The tools will converge because the model is what matters, and every tool will have access to the same models. The UX differences will shrink. The integrations will standardize.
What won’t converge is how you use them.
Do you have a system for planning before you build? Do you review the AI’s output or just accept it? Do you test? Do you have a feedback loop between what you ship and what users actually need?
The methodology is the moat. Not the tool. The person with a clear process and a mediocre tool will consistently beat the person with the best tool and no process.
That’s what agentic coding is really about. Not which IDE you use. Not which model you pick. It’s the system you build around the AI to make sure what comes out the other end is worth shipping.
Where this leaves us
Vibe coding is real. It’s fun. It’s a great way to prototype, explore, and build things for yourself.
But it’s not the future of professional software. The future is agentic coding: intentional, systematic, judgment-driven. The kind where you think before you prompt, review before you ship, and take responsibility for what gets built.

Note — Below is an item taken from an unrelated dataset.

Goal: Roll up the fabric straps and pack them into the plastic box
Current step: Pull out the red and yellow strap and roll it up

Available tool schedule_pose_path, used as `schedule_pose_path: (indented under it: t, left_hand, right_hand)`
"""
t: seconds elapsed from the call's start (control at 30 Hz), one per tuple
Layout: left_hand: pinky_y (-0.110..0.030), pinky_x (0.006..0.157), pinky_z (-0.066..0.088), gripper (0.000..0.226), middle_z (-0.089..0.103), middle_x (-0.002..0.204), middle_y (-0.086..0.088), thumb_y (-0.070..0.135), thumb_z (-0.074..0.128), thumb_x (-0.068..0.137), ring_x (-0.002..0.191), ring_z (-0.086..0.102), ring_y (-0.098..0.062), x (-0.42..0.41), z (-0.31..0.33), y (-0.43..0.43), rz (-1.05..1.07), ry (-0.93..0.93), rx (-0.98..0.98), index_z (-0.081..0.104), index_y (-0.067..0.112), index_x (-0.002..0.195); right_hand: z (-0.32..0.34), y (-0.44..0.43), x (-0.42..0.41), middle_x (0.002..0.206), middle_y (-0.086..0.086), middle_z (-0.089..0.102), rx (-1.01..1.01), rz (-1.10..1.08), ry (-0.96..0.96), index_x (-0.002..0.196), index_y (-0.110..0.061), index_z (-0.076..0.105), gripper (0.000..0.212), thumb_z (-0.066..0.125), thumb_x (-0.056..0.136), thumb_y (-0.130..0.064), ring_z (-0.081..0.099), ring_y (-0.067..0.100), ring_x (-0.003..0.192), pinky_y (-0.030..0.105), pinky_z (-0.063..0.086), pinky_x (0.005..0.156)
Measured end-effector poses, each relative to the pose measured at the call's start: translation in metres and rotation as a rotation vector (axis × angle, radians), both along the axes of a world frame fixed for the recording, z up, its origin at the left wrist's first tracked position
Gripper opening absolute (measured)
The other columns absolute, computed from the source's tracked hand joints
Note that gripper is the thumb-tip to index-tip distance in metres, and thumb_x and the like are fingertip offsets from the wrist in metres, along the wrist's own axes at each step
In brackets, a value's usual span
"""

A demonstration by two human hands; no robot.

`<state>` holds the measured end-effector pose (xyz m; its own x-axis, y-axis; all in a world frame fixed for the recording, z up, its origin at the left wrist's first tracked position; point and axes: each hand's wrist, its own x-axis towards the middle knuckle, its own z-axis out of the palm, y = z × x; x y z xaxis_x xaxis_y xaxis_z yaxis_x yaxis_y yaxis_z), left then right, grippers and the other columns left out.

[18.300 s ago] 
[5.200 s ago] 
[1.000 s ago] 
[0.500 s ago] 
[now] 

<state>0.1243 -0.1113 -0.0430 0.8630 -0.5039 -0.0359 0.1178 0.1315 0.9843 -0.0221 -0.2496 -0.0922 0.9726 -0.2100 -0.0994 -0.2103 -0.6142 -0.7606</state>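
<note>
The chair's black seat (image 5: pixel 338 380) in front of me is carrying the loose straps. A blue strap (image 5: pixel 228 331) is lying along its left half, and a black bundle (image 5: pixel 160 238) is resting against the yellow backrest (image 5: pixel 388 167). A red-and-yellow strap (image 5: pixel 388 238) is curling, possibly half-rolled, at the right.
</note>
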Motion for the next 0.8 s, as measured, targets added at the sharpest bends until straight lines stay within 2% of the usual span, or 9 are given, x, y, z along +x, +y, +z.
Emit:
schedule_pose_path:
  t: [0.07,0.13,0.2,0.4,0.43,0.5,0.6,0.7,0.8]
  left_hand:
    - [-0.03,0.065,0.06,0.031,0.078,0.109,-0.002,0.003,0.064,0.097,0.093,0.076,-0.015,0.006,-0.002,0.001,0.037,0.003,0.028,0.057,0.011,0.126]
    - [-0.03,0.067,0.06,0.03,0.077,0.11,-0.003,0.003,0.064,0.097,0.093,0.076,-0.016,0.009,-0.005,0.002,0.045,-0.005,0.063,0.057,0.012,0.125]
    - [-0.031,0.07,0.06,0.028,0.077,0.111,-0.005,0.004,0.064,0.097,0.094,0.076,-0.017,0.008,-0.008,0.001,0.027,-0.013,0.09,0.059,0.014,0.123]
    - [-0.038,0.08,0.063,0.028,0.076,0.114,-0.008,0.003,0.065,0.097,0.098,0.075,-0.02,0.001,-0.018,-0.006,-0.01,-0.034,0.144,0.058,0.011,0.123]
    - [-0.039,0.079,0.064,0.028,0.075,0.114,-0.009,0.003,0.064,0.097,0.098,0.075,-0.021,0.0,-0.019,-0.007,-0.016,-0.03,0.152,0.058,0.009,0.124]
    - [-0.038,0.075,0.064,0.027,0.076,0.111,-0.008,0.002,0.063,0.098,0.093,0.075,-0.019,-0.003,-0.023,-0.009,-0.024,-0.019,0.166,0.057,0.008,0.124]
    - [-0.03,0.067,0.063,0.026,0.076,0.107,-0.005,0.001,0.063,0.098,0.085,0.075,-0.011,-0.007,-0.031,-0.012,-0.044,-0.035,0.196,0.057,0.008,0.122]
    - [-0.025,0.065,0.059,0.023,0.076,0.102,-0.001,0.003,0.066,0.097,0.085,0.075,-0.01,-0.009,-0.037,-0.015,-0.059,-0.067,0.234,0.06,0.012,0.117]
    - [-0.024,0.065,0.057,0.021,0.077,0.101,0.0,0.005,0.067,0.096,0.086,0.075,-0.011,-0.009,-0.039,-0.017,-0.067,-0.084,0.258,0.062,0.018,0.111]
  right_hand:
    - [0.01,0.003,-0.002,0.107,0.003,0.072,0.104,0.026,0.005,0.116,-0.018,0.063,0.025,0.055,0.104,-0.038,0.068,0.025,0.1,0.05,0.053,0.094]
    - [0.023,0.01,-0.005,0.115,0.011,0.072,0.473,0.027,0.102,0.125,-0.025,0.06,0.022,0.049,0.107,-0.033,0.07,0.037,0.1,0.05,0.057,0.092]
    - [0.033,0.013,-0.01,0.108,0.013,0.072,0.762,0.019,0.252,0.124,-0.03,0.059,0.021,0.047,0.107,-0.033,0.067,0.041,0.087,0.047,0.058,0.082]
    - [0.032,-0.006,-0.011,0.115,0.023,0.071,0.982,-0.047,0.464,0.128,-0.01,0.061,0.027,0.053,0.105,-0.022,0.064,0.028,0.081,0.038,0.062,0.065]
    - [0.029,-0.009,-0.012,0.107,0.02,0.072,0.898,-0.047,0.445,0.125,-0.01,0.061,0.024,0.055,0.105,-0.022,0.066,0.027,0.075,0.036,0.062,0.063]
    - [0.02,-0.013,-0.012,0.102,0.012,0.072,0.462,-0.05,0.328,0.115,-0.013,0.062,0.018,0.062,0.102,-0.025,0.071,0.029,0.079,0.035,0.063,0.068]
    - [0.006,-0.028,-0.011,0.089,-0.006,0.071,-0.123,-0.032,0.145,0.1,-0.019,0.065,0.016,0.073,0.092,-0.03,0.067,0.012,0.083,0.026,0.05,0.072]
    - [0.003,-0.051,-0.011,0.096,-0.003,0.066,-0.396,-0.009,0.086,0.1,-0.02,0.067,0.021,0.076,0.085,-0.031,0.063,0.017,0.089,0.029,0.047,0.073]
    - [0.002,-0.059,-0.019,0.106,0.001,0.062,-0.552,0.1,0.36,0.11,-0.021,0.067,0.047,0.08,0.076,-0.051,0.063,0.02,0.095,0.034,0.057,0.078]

The hype says AI changes everything. The first principles say it changes one thing: the cost of execution drops to near zero, and the value of knowing what to execute goes through the roof.
If you’re waiting for AI to replace you, it won’t. If you’re waiting for AI to do your thinking for you, it can’t.
But if you learn to think clearly and direct AI with intent, you’ll build things that used to require a team. And that’s not hype. That’s already happening.